◆ **Goal of the exercise**
Would you please copy the part of the material below that opens with the line containing "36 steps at" and closes with the line containing "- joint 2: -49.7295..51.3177"? Copy it exactly, and only it.

◆ **Data to use**
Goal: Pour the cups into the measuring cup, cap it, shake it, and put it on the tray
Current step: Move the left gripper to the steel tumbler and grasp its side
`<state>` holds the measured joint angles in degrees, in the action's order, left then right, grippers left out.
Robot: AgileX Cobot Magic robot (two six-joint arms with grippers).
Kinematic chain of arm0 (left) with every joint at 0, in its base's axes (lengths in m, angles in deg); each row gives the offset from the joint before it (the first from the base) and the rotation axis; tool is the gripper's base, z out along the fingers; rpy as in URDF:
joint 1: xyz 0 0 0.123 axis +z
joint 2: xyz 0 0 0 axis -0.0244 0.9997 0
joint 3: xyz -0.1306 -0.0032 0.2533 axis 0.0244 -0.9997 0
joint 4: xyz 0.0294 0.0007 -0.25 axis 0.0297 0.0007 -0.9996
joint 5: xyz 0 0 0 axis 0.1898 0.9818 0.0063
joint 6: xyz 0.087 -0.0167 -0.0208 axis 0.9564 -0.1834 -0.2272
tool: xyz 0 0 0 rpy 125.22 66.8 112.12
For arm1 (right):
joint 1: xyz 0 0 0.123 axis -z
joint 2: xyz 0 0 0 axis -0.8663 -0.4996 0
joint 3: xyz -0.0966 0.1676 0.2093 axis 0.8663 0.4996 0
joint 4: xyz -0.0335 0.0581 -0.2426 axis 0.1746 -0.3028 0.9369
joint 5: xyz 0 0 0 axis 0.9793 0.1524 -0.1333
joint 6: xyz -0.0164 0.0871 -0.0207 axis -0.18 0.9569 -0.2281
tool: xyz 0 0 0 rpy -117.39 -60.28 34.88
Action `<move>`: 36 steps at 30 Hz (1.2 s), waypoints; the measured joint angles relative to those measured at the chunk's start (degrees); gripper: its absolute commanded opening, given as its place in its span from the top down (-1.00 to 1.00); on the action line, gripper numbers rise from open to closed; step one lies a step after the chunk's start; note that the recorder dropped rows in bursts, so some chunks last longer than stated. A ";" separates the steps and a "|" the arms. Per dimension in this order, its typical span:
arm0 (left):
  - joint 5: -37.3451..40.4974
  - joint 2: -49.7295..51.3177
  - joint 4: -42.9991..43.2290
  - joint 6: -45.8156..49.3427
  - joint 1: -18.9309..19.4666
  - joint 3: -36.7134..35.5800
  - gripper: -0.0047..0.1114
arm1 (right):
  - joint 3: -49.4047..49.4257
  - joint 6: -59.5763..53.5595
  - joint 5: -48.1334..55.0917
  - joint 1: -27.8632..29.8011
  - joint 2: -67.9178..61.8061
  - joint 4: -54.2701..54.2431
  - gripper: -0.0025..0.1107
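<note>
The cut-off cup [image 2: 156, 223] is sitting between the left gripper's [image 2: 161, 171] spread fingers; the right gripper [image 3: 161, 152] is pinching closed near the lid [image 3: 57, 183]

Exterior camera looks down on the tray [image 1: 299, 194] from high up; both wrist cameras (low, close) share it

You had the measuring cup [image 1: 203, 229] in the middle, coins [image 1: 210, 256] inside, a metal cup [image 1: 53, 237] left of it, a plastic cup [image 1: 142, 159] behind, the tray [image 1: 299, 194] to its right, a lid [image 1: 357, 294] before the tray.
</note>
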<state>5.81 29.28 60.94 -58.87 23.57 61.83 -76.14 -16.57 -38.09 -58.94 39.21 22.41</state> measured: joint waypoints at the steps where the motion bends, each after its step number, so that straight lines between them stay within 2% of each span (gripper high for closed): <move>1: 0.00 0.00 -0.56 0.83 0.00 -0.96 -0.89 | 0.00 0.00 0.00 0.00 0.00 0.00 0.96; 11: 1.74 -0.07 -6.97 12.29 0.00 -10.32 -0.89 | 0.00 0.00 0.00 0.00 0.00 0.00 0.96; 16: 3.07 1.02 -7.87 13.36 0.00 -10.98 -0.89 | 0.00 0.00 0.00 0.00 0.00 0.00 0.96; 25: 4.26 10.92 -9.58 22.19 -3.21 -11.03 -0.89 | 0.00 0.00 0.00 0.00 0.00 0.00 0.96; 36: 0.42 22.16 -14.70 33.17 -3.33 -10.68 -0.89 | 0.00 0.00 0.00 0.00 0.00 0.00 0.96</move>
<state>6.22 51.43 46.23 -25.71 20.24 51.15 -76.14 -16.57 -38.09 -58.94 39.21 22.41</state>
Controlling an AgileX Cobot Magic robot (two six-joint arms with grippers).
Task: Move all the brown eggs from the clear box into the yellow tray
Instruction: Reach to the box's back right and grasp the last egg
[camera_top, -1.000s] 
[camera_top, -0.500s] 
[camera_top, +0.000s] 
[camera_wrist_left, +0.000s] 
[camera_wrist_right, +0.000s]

◆ **Final answer**
Action `<move>`: 36 steps at 30 Hz (1.2 s), waypoints; the measured joint angles relative to those measured at the chunk's start (degrees); gripper: its absolute commanded opening, given as its place in its span from the top down (-1.00 to 1.00); on the action line, gripper numbers rise from open to closed; step one lies a step after the chunk's start; note that the recorder dropped rows in bursts, so some chunks last longer than stated. A ";" separates the steps and a "|" the arms. Per dimension in this order, its typical span:
arm0 (left):
  - joint 5: -37.3451..40.4974
  - joint 2: -49.7295..51.3177

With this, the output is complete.